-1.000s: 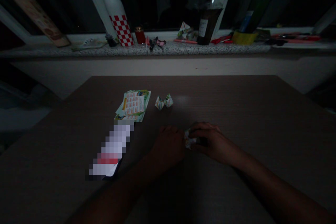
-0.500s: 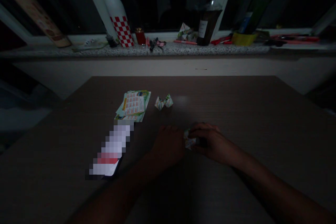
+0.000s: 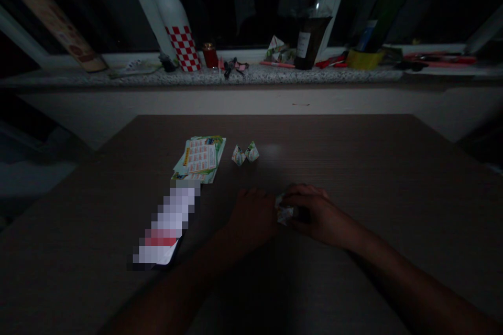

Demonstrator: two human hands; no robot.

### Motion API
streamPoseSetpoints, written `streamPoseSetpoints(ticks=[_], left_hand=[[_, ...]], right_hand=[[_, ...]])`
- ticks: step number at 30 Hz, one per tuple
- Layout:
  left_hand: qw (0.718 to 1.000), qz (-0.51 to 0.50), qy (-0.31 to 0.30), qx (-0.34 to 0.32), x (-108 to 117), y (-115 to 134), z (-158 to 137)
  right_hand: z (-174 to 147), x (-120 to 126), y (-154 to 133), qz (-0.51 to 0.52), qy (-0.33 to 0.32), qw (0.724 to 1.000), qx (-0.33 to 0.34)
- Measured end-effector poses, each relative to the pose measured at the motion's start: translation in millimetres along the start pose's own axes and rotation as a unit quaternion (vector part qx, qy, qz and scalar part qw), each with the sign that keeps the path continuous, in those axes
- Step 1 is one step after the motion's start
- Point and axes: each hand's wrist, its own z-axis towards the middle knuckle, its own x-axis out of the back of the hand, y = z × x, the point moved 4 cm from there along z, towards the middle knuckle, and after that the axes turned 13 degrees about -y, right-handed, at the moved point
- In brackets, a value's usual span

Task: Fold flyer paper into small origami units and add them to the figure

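Between my hands, low over the table, is a small piece of folded printed paper (image 3: 284, 214), mostly covered by fingers. My left hand (image 3: 253, 218) is closed against its left side, knuckles up, its fingertips hidden. From the right, my right hand (image 3: 314, 214) pinches the same paper between thumb and fingers. Just beyond my hands stand two joined folded paper points (image 3: 252, 152), green and white. To their left lies a stack of printed calendar sheets (image 3: 201, 158).
A blurred-out phone (image 3: 167, 227) lies left of my left forearm on the wooden table (image 3: 353, 157). Along the granite windowsill (image 3: 259, 74) behind stand a red-and-white checked bottle (image 3: 181, 42), a dark plastic cup (image 3: 308, 42), a yellow holder (image 3: 364, 59) and a green bottle (image 3: 391, 5).
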Motion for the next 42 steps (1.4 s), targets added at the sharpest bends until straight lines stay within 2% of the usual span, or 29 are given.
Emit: streamPoseSetpoints(ticks=[14, 24, 42], left_hand=[[1.000, 0.006, 0.016, -0.013, -1.6, -1.7, -0.7], [1.000, 0.018, -0.003, 0.001, -1.2, 0.1, 1.5], [0.999, -0.024, 0.027, 0.003, -1.8, -5.9, -4.0]], right_hand=[[0.0, 0.4, -1.8, -0.005, -0.010, 1.000, 0.012], [-0.4, 0.1, -4.2, -0.024, -0.023, 0.999, 0.010], [-0.5, 0.4, -3.5, -0.034, -0.029, 0.999, 0.003]])
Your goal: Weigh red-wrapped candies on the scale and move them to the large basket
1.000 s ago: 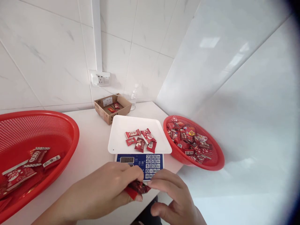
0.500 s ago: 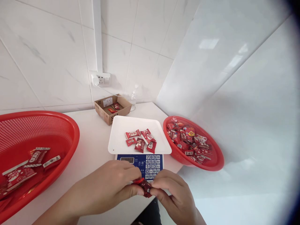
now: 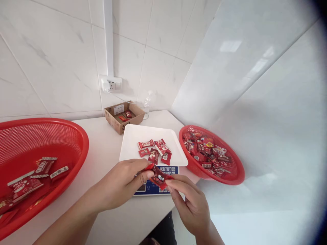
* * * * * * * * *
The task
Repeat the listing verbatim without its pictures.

Answer to this task
-1.000s: 
-0.500s: 
+0.000s: 

Demonstrator: two human hands; no robot.

### Motion API
streamPoseSetpoints, written `streamPoseSetpoints(ticks=[_], left_hand=[[_, ...]], right_hand=[[_, ...]])`
- ticks: step number at 30 Hz, one per tuple
- Layout:
  left_hand: qw (0.718 to 1.000), qz (-0.51 to 0.50), qy (-0.31 to 0.30), qx (-0.34 to 0.32), x (-108 to 117), y (-115 to 134), z (-158 to 137)
  right_hand: z (-174 to 147), x (-120 to 126), y (-154 to 133), qz (-0.51 to 0.52), qy (-0.33 to 0.32), qw (0.724 to 1.000), qx (-0.33 to 0.34)
- Measured end-effector poses, each relative to the pose measured at the motion's start: translation in millimetres along the start pose's own axes and rotation as a unit quaternion (vector part qx, qy, qz and scalar part qw), each with the sign that keeps the path continuous, in those axes
- Step 1 is one step after the motion's start
- Point and axes: each hand's wrist, its own z-axis towards the middle knuckle, its own x-axis out of the back of the hand, y = z × x, the point moved 4 cm from there along z, towards the middle knuckle, and after that the axes turned 13 degrees about -y, right-handed, at the moved point
- In brackets, a value's usual span

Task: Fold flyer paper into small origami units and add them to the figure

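Between my hands, low over the table, is a small piece of folded printed paper (image 3: 284, 214), mostly covered by fingers. My left hand (image 3: 253, 218) is closed against its left side, knuckles up, its fingertips hidden. From the right, my right hand (image 3: 314, 214) pinches the same paper between thumb and fingers. Just beyond my hands stand two joined folded paper points (image 3: 252, 152), green and white. To their left lies a stack of printed calendar sheets (image 3: 201, 158).
A blurred-out phone (image 3: 167, 227) lies left of my left forearm on the wooden table (image 3: 353, 157). Along the granite windowsill (image 3: 259, 74) behind stand a red-and-white checked bottle (image 3: 181, 42), a dark plastic cup (image 3: 308, 42), a yellow holder (image 3: 364, 59) and a green bottle (image 3: 391, 5).
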Motion for the next 42 steps (1.4 s), targets added at the sharpest bends until straight lines stay within 2% of the usual span, or 29 are given.
Emit: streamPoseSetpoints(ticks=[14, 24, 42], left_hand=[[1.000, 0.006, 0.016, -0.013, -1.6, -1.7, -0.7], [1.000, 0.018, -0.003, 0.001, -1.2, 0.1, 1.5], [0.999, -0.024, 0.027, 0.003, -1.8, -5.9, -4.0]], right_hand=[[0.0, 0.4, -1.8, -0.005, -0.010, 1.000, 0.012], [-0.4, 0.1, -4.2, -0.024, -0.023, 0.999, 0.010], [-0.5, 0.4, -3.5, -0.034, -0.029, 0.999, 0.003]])
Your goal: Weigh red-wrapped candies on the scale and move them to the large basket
1.000 s ago: 
0.500 s ago: 
now: 

Nothing else is needed to finish the exercise.